**TASK STATEMENT:**
Set down the data that follows again, exactly as written.

**PROVIDED DATA:**
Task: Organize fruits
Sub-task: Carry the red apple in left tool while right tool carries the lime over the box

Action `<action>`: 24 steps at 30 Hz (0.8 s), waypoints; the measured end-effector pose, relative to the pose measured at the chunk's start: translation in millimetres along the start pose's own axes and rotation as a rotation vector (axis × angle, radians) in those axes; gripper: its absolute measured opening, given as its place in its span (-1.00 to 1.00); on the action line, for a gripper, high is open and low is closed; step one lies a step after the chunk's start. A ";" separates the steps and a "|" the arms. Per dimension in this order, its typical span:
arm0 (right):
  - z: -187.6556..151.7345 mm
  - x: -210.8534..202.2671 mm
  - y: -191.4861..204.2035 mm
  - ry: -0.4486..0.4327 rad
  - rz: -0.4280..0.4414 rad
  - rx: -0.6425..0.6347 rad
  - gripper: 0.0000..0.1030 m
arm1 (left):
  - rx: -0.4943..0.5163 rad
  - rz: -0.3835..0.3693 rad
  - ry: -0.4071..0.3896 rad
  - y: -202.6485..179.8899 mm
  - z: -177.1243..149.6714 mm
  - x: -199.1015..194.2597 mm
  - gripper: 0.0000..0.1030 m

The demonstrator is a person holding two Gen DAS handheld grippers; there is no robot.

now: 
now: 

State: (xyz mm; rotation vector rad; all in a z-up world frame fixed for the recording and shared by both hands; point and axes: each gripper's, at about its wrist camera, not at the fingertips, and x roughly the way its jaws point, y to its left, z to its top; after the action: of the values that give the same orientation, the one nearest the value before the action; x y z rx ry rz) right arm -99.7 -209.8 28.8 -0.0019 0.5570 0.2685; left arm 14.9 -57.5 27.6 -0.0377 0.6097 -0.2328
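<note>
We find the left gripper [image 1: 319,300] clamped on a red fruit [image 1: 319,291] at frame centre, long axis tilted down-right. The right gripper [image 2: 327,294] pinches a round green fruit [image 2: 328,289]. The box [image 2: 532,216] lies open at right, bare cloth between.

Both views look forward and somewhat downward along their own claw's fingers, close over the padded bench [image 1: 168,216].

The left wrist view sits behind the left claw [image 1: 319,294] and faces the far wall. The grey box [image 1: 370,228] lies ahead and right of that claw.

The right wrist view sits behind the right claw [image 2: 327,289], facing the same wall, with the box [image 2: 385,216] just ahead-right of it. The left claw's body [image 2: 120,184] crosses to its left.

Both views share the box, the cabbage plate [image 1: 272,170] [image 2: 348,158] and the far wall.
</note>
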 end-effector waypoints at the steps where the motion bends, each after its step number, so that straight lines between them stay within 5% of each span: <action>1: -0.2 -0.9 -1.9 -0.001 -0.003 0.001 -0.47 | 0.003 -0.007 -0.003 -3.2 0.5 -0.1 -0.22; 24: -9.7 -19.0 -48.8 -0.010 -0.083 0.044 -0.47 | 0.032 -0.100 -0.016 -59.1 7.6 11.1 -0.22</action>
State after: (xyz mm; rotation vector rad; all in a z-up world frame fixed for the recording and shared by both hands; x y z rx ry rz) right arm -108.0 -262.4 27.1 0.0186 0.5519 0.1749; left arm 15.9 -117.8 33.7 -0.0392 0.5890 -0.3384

**OUTPUT:**
Task: Organize fruits
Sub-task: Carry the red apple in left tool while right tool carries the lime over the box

Action `<action>`: 24 steps at 30 Hz (0.8 s), waypoints; the measured end-effector pose, relative to the pose measured at the chunk's start: translation in millimetres along the start pose's own axes and rotation as a rotation vector (axis × angle, radians) in those axes; gripper: its absolute measured opening, given as its place in its span (-1.00 to 1.00); on the action line, for a gripper, high is open and low is closed; step one lies a step after the chunk's start. A ";" separates the steps and a "|" the arms. Per dimension in this order, its typical span:
arm0 (right):
  - z: -187.6556..151.7345 mm
  - x: -210.8534..202.2671 mm
  - y: -191.4861..204.2035 mm
  - ry: -0.4486..0.4327 rad
  - rz: -0.4280..0.4414 rad
  - rx: -0.6425..0.6347 rad
  - gripper: 0.0000..0.1030 m
arm1 (left):
  - rx: -0.4943..0.5163 rad
  - rz: -0.3835..0.3693 rad
  - ry: -0.4071..0.3896 rad
  - y: -202.6485..179.8899 mm
  - z: -177.1243..149.6714 mm
  - x: -199.1015..194.2597 mm
  - gripper: 0.0000..0.1030 m

The demonstrator is a person holding two Gen DAS handheld grippers; there is no robot.

now: 
now: 

State: (xyz mm; rotation vector rad; all in a z-up world frame fixed for the recording and shared by both hands; point and axes: each gripper's, at about its wrist camera, not at the fingertips, and x roughly the way its jaws point, y to its left, z to its top; after the action: of the values that give the same orientation, the one nearest the value before the action; x y z rx ry rz) right arm -99.7 -209.8 28.8 -0.0019 0.5570 0.2685; left arm 14.9 -57.5 27.6 -0.0377 0.6097 -0.2328
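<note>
We find the left gripper [image 1: 319,300] clamped on a red fruit [image 1: 319,291] at frame centre, long axis tilted down-right. The right gripper [image 2: 327,294] pinches a round green fruit [image 2: 328,289]. The box [image 2: 532,216] lies open at right, bare cloth between.

Both views look forward and somewhat downward along their own claw's fingers, close over the padded bench [image 1: 168,216].

The left wrist view sits behind the left claw [image 1: 319,294] and faces the far wall. The grey box [image 1: 370,228] lies ahead and right of that claw.

The right wrist view sits behind the right claw [image 2: 327,289], facing the same wall, with the box [image 2: 385,216] just ahead-right of it. The left claw's body [image 2: 120,184] crosses to its left.

Both views share the box, the cabbage plate [image 1: 272,170] [image 2: 348,158] and the far wall.
</note>
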 end-effector waypoints at the steps where the motion bends, each after its step number, so that straight lines between them stay within 5% of each span: <action>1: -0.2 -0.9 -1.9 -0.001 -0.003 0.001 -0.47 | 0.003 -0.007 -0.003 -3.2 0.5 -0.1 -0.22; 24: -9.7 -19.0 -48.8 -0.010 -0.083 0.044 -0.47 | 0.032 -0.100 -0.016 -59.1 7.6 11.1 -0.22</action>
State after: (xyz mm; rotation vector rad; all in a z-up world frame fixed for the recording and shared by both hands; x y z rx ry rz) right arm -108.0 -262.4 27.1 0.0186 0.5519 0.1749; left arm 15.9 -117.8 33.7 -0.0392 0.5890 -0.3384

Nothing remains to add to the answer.